Activity: Set down a word-for-word copy of the data below, limited to the lines from the first through the line with "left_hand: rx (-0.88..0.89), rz".

Dataset extract:
'''

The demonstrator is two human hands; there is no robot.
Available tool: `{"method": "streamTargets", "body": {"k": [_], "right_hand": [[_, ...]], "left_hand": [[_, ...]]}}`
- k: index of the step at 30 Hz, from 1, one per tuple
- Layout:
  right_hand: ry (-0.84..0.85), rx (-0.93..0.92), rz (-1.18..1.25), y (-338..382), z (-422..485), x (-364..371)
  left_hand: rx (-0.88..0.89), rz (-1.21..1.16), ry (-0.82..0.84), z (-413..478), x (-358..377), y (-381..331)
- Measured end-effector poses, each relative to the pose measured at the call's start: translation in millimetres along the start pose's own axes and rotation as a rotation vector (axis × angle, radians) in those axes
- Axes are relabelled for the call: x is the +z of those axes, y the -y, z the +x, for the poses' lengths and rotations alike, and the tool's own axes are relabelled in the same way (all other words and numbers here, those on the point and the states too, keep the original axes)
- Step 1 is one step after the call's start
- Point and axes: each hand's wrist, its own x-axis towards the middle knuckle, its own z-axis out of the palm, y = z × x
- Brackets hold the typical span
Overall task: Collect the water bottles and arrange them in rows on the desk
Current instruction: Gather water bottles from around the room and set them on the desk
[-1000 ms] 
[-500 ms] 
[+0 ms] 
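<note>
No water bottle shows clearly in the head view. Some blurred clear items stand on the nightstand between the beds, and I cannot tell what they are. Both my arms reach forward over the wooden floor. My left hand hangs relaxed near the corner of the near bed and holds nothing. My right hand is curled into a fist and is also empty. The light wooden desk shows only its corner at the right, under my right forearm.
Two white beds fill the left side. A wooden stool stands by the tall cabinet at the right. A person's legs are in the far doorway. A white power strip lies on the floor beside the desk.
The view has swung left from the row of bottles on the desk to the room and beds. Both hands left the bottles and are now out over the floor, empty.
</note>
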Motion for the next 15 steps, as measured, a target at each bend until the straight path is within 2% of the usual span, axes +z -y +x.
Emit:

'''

Answer box:
The demonstrator is two human hands; there is no robot.
Available tool: `{"method": "streamTargets", "body": {"k": [_], "right_hand": [[_, ...]], "left_hand": [[_, ...]]}}`
- k: index of the step at 30 Hz, from 1, one per tuple
- Layout:
  right_hand: ry (-0.84..0.85), rx (-0.93..0.92), rz (-1.18..1.25), y (-338..382), z (-422..485), x (-364..371)
  left_hand: rx (-0.88..0.89), rz (-1.21..1.16), ry (-0.82..0.84), z (-413..478), x (-358..377), y (-381..331)

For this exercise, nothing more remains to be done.